A microwave system for heating a plurality of articles, said microwave system comprising:
a microwave generator for generating microwave energy having a predominant wavelength (λ);

a conveyance system for conveying said articles along a convey axis; and

a first microwave launcher for launching at least a portion of said microwave energy toward said articles conveyed by said conveyance system, wherein said first microwave launcher defines at least one launch opening having a width (W₁) and a depth (D₁), wherein W₁ is greater than D₁, wherein D₁ is not more than 0.625 λ.
The system of claim 1, wherein D₁ is not more than 0.50 λ.
The system of claim 1 or 2, wherein said first microwave launcher comprises a set of broader opposing side walls and a set of narrower opposing end walls, wherein each of said side walls and said end walls presents a terminal edge, wherein the terminal edges of said side walls and said end walls cooperatively define said launch opening, wherein said width (W₁) of said launch opening is defined by the distance between the terminal edges of said end walls and said depth (D₁) of said launch opening is defined by the distance between the terminal edges of said side walls.
The system of claim 3, wherein the terminal edges of said side walls extend substantially parallel to said convey axis.
The system of claim 3 or 4, wherein said side walls have a width flare angle (θ_w) of at least 5°.

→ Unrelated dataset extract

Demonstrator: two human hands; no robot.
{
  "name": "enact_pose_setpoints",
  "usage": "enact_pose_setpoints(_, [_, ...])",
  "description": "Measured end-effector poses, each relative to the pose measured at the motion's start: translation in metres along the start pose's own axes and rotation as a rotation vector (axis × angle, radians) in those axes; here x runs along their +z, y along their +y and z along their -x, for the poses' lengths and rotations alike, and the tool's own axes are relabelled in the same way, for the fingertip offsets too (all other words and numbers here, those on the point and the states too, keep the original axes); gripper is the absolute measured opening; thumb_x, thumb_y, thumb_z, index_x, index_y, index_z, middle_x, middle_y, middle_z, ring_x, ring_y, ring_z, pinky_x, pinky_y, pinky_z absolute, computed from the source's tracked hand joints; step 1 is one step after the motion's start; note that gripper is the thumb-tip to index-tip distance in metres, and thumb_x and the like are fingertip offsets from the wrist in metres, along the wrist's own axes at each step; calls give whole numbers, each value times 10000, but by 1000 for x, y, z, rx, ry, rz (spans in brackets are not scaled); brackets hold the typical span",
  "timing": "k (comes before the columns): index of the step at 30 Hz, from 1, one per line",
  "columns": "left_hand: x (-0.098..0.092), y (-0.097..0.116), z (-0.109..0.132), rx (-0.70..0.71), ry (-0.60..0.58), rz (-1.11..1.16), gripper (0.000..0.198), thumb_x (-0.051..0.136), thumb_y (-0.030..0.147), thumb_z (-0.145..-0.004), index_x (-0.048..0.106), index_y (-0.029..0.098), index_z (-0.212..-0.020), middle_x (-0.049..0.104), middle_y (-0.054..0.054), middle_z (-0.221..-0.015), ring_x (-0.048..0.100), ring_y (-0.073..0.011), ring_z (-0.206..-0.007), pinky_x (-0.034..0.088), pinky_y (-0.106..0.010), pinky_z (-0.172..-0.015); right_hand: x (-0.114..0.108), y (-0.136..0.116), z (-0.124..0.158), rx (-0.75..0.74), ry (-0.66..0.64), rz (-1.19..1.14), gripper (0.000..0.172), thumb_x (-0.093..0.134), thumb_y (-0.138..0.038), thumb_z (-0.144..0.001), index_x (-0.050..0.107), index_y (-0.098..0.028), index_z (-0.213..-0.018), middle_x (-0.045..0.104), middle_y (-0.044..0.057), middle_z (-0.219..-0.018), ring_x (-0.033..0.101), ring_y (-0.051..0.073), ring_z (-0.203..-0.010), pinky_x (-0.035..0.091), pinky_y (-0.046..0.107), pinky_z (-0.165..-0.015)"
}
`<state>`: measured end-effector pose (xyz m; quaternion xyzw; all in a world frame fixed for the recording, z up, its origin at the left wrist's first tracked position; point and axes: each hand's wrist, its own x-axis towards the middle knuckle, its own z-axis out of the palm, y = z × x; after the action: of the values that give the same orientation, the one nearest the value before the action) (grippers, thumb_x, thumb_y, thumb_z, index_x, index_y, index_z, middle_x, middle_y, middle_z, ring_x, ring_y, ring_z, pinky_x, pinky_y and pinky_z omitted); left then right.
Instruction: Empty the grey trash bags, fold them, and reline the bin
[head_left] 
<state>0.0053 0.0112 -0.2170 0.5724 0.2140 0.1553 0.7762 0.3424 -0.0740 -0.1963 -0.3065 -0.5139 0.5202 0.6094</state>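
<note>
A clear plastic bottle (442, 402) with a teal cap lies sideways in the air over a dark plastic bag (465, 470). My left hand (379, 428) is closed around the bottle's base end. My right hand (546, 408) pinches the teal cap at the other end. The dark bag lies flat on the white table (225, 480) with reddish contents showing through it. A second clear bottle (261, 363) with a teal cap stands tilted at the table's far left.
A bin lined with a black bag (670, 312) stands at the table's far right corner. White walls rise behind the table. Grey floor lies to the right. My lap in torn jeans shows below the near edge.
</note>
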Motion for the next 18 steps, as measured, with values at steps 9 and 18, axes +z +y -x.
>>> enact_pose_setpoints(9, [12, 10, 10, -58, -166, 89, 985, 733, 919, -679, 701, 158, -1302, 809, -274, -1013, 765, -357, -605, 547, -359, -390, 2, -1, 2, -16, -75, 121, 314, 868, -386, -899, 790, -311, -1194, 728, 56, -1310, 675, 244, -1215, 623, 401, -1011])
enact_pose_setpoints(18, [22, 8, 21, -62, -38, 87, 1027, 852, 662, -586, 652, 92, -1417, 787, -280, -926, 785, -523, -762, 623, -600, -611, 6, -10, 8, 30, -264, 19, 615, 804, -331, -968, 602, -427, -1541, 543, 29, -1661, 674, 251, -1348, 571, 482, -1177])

The system of any of claims 3-5, wherein said end walls have a depth flare angle (θ_d) of not more than 0°.
The system of claim 6, wherein θ_d is less than 0°.
The system of any of claims 1-7, wherein said launch opening is rectangular.
The system of any of claims 1-8, wherein said first microwave launcher defines a microwave inlet and at least a first and a second launch opening, wherein said first launch opening has said width (W₁) and said depth (D₁), wherein said second launch opening has a width (W₂) and a depth (D₂), wherein W₂ is greater than D₂, wherein D₂ is not more than 0.625 λ.
The system of claim 9, wherein said microwave launcher comprises at least one dividing septum disposed within the interior region said microwave launcher between said microwave inlet and said launch openings, wherein said septum at least partially defines said first and said second launch openings.
The system of claim 9 or 10, wherein first and said second launch openings are adjacent to one another and are aligned transverse to said convey axis.
The system of any of claims 9-11, wherein said microwave inlet has a depth (D₀), wherein D₁ and D₂ are less than or equal to D₀.
The system of any of claims 9-12, wherein said first microwave launcher further comprises a third launch opening having a width (W₃) and a depth (D₃), wherein W₃ is greater than D₃, wherein none of D₁, D₂, or D₃ is more than 0.50 λ.
The system of claim 13, wherein said first microwave launcher further comprises at least two dividing septa disposed between said microwave inlet and said launch openings, said septa collectively defining at least three separate microwave pathways for propagating microwave energy from said microwave inlet to each of said first, second, and third launch openings, wherein at least one of said separate microwave pathways is longer than at least one other of said separate microwave pathways.
The system of any of claims 1-14, further comprising a microwave chamber through which said articles are conveyed by said conveyance system, wherein said articles comprise packaged foodstuffs, wherein said microwave chamber is configured to be liquid-filled and pressurized to at least 10 psig, wherein said microwave system is configured to pasteurize and/or sterilize said packaged foodstuffs at a rate of at least 20 packages per minute per convey line.